- **WHAT IS BEING ASKED**
Every line of the listing must be repeated exactly.

Top of SOURCE DATA

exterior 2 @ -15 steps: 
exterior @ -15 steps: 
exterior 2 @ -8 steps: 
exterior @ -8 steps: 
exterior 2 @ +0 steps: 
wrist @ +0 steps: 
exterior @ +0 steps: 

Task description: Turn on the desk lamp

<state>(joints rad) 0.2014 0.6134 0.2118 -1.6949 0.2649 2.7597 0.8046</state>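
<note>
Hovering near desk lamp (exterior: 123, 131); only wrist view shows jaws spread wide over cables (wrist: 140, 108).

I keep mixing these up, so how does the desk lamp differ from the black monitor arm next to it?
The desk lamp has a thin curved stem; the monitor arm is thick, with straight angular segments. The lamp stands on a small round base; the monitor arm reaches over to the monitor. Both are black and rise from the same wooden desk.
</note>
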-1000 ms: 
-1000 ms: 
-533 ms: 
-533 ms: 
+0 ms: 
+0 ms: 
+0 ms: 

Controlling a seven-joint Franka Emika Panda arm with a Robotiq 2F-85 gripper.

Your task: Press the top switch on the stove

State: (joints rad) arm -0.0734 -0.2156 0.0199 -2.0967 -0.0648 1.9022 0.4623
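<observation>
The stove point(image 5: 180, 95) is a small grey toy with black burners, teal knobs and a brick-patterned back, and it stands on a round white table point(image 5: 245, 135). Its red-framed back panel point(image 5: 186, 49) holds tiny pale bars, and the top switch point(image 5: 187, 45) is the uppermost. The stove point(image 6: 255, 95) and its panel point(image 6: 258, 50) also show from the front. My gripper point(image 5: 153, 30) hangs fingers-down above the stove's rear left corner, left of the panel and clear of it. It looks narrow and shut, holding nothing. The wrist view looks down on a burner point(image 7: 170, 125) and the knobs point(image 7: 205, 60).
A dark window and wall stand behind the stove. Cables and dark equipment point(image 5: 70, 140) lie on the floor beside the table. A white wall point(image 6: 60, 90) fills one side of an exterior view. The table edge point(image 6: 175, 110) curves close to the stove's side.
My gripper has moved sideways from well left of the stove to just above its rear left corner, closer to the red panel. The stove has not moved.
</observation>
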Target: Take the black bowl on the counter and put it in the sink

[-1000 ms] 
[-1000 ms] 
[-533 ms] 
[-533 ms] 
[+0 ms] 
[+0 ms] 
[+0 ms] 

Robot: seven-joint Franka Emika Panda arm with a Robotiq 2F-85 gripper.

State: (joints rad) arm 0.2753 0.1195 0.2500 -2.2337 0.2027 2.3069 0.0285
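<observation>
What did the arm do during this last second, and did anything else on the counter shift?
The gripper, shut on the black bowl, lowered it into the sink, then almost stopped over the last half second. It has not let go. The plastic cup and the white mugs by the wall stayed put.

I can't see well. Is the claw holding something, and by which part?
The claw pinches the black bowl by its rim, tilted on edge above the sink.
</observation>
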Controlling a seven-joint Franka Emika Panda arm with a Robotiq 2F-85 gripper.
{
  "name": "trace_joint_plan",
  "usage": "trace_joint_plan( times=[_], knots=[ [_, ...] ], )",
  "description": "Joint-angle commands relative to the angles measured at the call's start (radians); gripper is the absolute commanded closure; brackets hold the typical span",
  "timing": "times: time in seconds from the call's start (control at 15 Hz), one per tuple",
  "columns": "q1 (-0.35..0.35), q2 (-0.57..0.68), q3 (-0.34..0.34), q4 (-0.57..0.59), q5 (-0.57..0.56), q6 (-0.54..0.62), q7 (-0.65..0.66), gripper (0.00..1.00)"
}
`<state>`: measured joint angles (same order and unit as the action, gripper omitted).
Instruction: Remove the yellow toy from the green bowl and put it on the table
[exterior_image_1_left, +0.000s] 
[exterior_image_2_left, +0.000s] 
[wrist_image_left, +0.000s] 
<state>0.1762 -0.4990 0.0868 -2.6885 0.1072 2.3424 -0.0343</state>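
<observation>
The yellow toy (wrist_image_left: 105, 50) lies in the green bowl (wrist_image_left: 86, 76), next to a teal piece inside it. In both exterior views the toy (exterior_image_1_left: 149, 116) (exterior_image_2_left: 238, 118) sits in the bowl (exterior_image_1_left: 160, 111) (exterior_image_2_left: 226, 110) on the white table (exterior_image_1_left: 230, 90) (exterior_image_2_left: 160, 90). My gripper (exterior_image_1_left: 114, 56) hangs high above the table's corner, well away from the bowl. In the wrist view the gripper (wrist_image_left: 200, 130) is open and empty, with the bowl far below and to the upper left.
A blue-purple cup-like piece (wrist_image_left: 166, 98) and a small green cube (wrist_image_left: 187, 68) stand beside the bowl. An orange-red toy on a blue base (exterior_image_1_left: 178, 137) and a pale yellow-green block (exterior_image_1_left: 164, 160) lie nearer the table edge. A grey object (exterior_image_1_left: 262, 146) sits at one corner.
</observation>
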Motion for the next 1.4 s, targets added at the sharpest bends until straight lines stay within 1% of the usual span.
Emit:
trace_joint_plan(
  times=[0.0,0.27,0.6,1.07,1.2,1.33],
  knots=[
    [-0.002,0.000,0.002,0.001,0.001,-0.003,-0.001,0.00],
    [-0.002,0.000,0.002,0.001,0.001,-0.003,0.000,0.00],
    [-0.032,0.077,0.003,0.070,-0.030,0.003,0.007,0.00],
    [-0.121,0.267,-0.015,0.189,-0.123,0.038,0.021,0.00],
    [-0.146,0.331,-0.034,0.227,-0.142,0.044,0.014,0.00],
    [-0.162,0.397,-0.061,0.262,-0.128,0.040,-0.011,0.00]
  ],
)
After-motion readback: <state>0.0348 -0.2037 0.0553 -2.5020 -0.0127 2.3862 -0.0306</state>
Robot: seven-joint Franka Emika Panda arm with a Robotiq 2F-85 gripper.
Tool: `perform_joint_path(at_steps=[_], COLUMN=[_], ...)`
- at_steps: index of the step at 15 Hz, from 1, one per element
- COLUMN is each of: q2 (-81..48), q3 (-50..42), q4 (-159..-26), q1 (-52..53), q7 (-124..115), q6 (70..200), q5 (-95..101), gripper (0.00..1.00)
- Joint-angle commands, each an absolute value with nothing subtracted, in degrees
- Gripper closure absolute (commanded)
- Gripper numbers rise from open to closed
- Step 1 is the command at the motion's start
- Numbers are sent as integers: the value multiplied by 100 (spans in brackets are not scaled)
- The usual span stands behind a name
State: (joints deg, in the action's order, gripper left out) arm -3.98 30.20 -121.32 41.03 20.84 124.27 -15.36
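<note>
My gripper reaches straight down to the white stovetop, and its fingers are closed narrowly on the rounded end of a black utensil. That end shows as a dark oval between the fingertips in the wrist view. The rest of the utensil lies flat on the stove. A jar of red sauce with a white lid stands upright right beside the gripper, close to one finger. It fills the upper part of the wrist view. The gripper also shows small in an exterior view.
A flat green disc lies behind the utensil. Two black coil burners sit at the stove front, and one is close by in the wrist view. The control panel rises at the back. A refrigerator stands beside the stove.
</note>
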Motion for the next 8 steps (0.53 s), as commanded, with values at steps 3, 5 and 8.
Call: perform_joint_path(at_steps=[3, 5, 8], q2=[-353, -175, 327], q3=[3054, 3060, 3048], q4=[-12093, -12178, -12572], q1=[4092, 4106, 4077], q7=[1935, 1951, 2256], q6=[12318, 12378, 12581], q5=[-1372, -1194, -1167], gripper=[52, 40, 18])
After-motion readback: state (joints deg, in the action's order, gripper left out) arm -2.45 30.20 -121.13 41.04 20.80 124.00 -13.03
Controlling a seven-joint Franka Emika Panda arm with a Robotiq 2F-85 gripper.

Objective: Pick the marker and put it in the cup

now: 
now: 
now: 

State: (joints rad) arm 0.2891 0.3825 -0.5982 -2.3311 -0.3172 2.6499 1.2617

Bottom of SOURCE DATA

- **WRITTEN ANSWER**
exterior 2 @ -15 steps: 
exterior @ -15 steps: 
exterior 2 @ -8 steps: 
exterior @ -8 steps: 
exterior 2 @ +0 steps: 
wrist @ +0 steps: 
exterior @ +0 steps: 

Task description: Turn on the desk lamp

<state>(joints rad) 0.2014 0.6134 0.2118 -1.6949 0.2649 2.7597 0.8046</state>
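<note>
Hovering near desk lamp (exterior: 123, 131); only wrist view shows jaws spread wide over cables (wrist: 140, 108).

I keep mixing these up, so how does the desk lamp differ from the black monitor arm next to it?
The desk lamp has a thin curved stem; the monitor arm is thick, with straight angular segments. The lamp stands on a small round base; the monitor arm reaches over to the monitor. Both are black and rise from the same wooden desk.
</note>
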-1000 ms: 
-1000 ms: 
-533 ms: 
-533 ms: 
+0 ms: 
+0 ms: 
+0 ms: 

Controlling a seven-joint Franka Emika Panda arm with a Robotiq 2F-85 gripper.

Your task: Press the top switch on the stove

State: (joints rad) arm -0.0734 -0.2156 0.0199 -2.0967 -0.0648 1.9022 0.4623
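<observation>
The stove point(image 5: 180, 95) is a small grey toy with black burners, teal knobs and a brick-patterned back, and it stands on a round white table point(image 5: 245, 135). Its red-framed back panel point(image 5: 186, 49) holds tiny pale bars, and the top switch point(image 5: 187, 45) is the uppermost. The stove point(image 6: 255, 95) and its panel point(image 6: 258, 50) also show from the front. My gripper point(image 5: 153, 30) hangs fingers-down above the stove's rear left corner, left of the panel and clear of it. It looks narrow and shut, holding nothing. The wrist view looks down on a burner point(image 7: 170, 125) and the knobs point(image 7: 205, 60).
A dark window and wall stand behind the stove. Cables and dark equipment point(image 5: 70, 140) lie on the floor beside the table. A white wall point(image 6: 60, 90) fills one side of an exterior view. The table edge point(image 6: 175, 110) curves close to the stove's side.
My gripper has moved sideways from well left of the stove to just above its rear left corner, closer to the red panel. The stove has not moved.
</observation>
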Target: Take the black bowl on the counter and put it in the sink

[-1000 ms] 
[-1000 ms] 
[-533 ms] 
[-533 ms] 
[+0 ms] 
[+0 ms] 
[+0 ms] 

Robot: seven-joint Franka Emika Panda arm with a Robotiq 2F-85 gripper.

State: (joints rad) arm 0.2753 0.1195 0.2500 -2.2337 0.2027 2.3069 0.0285
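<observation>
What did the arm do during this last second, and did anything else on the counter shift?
The gripper, shut on the black bowl, lowered it into the sink, then almost stopped over the last half second. It has not let go. The plastic cup and the white mugs by the wall stayed put.

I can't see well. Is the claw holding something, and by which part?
The claw pinches the black bowl by its rim, tilted on edge above the sink.
</observation>
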Controlling a seven-joint Franka Emika Panda arm with a Robotiq 2F-85 gripper.
{
  "name": "trace_joint_plan",
  "usage": "trace_joint_plan( times=[_], knots=[ [_, ...] ], )",
  "description": "Joint-angle commands relative to the angles measured at the call's start (radians); gripper is the absolute commanded closure; brackets hold the typical span",
  "timing": "times: time in seconds from the call's start (control at 15 Hz), one per tuple",
  "columns": "q1 (-0.35..0.35), q2 (-0.57..0.68), q3 (-0.34..0.34), q4 (-0.57..0.59), q5 (-0.57..0.56), q6 (-0.54..0.62), q7 (-0.65..0.66), gripper (0.00..1.00)"
}
`<state>`: measured joint angles (same order and unit as the action, gripper omitted).
Instruction: Remove the yellow toy from the green bowl and put it on the table
[exterior_image_1_left, +0.000s] 
[exterior_image_2_left, +0.000s] 
[wrist_image_left, +0.000s] 
<state>0.1762 -0.4990 0.0868 -2.6885 0.1072 2.3424 -0.0343</state>
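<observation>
The yellow toy (wrist_image_left: 105, 50) lies in the green bowl (wrist_image_left: 86, 76), next to a teal piece inside it. In both exterior views the toy (exterior_image_1_left: 149, 116) (exterior_image_2_left: 238, 118) sits in the bowl (exterior_image_1_left: 160, 111) (exterior_image_2_left: 226, 110) on the white table (exterior_image_1_left: 230, 90) (exterior_image_2_left: 160, 90). My gripper (exterior_image_1_left: 114, 56) hangs high above the table's corner, well away from the bowl. In the wrist view the gripper (wrist_image_left: 200, 130) is open and empty, with the bowl far below and to the upper left.
A blue-purple cup-like piece (wrist_image_left: 166, 98) and a small green cube (wrist_image_left: 187, 68) stand beside the bowl. An orange-red toy on a blue base (exterior_image_1_left: 178, 137) and a pale yellow-green block (exterior_image_1_left: 164, 160) lie nearer the table edge. A grey object (exterior_image_1_left: 262, 146) sits at one corner.
</observation>
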Motion for the next 1.4 s, targets added at the sharpest bends until straight lines stay within 1% of the usual span.
Emit:
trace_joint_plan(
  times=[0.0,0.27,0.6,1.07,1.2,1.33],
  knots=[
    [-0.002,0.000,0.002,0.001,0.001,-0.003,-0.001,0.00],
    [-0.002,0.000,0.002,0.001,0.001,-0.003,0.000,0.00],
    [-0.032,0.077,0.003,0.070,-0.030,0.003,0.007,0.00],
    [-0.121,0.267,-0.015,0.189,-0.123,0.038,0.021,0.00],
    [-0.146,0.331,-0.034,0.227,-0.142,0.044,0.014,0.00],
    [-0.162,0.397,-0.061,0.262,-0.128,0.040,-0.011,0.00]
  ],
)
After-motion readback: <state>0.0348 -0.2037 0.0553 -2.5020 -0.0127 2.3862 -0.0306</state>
Robot: seven-joint Franka Emika Panda arm with a Robotiq 2F-85 gripper.
Tool: `perform_joint_path(at_steps=[_], COLUMN=[_], ...)`
- at_steps: index of the step at 15 Hz, from 1, one per element
- COLUMN is each of: q2 (-81..48), q3 (-50..42), q4 (-159..-26), q1 (-52..53), q7 (-124..115), q6 (70..200), q5 (-95..101), gripper (0.00..1.00)
- Joint-angle commands, each an absolute value with nothing subtracted, in degrees
- Gripper closure absolute (commanded)
- Gripper numbers rise from open to closed
- Step 1 is the command at the motion's start
- Numbers are sent as integers: the value multiplied by 100 (spans in brackets are not scaled)
- The usual span stands behind a name
State: (joints deg, in the action's order, gripper left out) arm -3.98 30.20 -121.32 41.03 20.84 124.27 -15.36
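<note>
My gripper reaches straight down to the white stovetop, and its fingers are closed narrowly on the rounded end of a black utensil. That end shows as a dark oval between the fingertips in the wrist view. The rest of the utensil lies flat on the stove. A jar of red sauce with a white lid stands upright right beside the gripper, close to one finger. It fills the upper part of the wrist view. The gripper also shows small in an exterior view.
A flat green disc lies behind the utensil. Two black coil burners sit at the stove front, and one is close by in the wrist view. The control panel rises at the back. A refrigerator stands beside the stove.
</note>
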Motion for the next 8 steps (0.53 s), as commanded, with values at steps 3, 5 and 8.
Call: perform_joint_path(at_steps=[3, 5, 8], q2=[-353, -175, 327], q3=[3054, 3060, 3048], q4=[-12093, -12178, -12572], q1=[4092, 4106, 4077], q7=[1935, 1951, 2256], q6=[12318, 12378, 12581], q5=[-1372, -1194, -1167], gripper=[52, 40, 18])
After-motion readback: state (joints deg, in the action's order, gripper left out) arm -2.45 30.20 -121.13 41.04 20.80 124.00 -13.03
Controlling a seven-joint Franka Emika Panda arm with a Robotiq 2F-85 gripper.

Objective: Pick the marker and put it in the cup

now: 
now: 
now: 

State: (joints rad) arm 0.2891 0.3825 -0.5982 -2.3311 -0.3172 2.6499 1.2617

The answer has now been finished.